:: Instructions for the task ::
For the data below, count the lines that have the string "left" and state that number by itself.

Source data:
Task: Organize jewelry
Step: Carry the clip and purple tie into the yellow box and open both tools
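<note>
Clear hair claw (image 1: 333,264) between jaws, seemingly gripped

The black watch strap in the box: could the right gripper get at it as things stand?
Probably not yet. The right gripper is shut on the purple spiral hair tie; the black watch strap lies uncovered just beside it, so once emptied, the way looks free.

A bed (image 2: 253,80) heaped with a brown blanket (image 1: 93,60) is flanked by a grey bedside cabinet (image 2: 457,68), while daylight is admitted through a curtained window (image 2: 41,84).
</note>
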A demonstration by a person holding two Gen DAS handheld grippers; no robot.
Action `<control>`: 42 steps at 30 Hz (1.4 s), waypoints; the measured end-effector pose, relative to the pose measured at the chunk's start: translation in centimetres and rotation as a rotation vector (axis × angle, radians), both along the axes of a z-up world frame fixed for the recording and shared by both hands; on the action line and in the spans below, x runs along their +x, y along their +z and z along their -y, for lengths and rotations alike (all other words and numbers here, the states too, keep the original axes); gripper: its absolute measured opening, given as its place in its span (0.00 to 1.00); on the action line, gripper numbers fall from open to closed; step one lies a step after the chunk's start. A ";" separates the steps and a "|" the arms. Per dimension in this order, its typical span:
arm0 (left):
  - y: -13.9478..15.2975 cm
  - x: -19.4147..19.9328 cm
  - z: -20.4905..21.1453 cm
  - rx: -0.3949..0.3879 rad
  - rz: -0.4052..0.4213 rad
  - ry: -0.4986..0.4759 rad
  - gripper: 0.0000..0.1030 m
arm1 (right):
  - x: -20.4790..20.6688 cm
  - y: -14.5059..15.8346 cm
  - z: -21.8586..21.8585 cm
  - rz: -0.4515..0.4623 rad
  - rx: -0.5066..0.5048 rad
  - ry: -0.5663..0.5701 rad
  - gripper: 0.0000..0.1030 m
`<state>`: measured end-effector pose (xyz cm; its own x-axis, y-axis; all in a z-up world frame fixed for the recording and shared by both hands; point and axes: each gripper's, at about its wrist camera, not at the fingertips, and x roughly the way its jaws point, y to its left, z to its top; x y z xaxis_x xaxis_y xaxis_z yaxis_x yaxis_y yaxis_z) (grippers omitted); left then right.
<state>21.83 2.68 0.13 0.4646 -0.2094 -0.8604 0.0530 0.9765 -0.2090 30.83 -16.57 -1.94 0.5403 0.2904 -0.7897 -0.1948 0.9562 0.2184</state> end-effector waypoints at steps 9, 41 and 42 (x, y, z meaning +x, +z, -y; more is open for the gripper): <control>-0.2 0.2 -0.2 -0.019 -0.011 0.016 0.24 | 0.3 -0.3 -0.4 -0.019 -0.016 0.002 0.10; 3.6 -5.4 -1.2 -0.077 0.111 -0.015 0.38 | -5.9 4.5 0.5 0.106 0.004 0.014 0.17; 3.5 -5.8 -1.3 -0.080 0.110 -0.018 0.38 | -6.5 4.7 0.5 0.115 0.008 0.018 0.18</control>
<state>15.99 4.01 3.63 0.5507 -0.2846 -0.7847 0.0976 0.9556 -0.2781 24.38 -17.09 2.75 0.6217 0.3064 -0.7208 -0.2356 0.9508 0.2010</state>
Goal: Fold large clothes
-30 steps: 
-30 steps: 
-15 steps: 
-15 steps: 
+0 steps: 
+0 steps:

:: Response ::
2